Anger and resentment grew among those who did the lion’s share of the work so they became less willing to work. As a result, the colony could not produce enough food to feed everyone. This is a common problem with socialism everywhere it has been implemented. Once the richest country in South America, Venezuela fell to communism and today its citizens are reduced to eating out of garbage cans amidst mass starvation and violence.

Plymouth Adopted Free Enterprise and Flourished

After two years of living under communism, only a fraction of the original Plymouth colonists were still alive. By 1626, to avoid an extinction of the colony and provide a solution for repayment to their investors, a new system with private property rights and the right to keep the fruit of one’s own labor – free enterprise – was implemented by Governor William Bradford, one of the signers of the Mayflower Compact and the second elected governor of the colony. Each family was assigned personal plots of farm land according to family size and the common storehouse was abolished. Immediately men and women returned to the harvest fields and produced a great bounty of food.

Governor Bradford noted the new motivation of the colonists in his voluminous journal:

[I]t made all hands very industrious, so as much more corn was planted than otherwise would have been by any means the Governor or any other could use, and saved him a great deal of trouble, and gave far better content. The women now went willingly into the field, and took their little ones with them to set corn; which before would allege weakness and inability; whom to have compelled would have been thought great tyranny and oppression.

From Communal Ownership to Private Ownership

Land ownership became a priority of the early settlers. For more than 50 years colonial villages tried to survive under the common ownership system without success. Each village found that private ownership of the means of production was the most economically profitable and the most efficient way to accomplish the Christian goals of social peace. Gradually the communal system gave way to private property rights.

The concept of the family farm grew out of pairing personal responsibility with private property rights. It was the tradition of the independent small farmer that heavily influenced the political philosophy of Thomas Jefferson. The superiority of individual responsibility over that of government about the best use of land became a fundamental principle of 18th and 19th century American life and the American dream.

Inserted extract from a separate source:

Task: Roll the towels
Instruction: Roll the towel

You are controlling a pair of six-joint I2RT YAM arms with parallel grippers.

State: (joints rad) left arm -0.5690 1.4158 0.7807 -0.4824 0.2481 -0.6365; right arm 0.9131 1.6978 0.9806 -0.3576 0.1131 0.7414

Will Americans Trade Capitalism for Socialism?

We can look back with pride at those early courageous souls and those who followed. It was their fierce spirit of personal responsibility, liberty, and private property rights that laid the foundation for the principles of limited government, personal freedom, and a competitive free marketplace that have brought us great prosperity.

On this Thanksgiving our nation is engaged in a dead heat civil war that will determine whether America remains a capitalist nation or becomes a socialist one. Americans need to be reminded about how the disastrous colonial experiment in socialism brought starvation, misery, death, and even near extinction.

It was private property rights and personal responsibility for one’s labor that saved Plymouth Colony and saw it flourish. These two pillars of a free market economy formed the economic foundation for America’s freedom and prosperity.

Americans will cease to be free and prosperous if we swap capitalism – free enterprise – for socialism. We must be as willing to fight to keep our freedom as we were to gain it from England.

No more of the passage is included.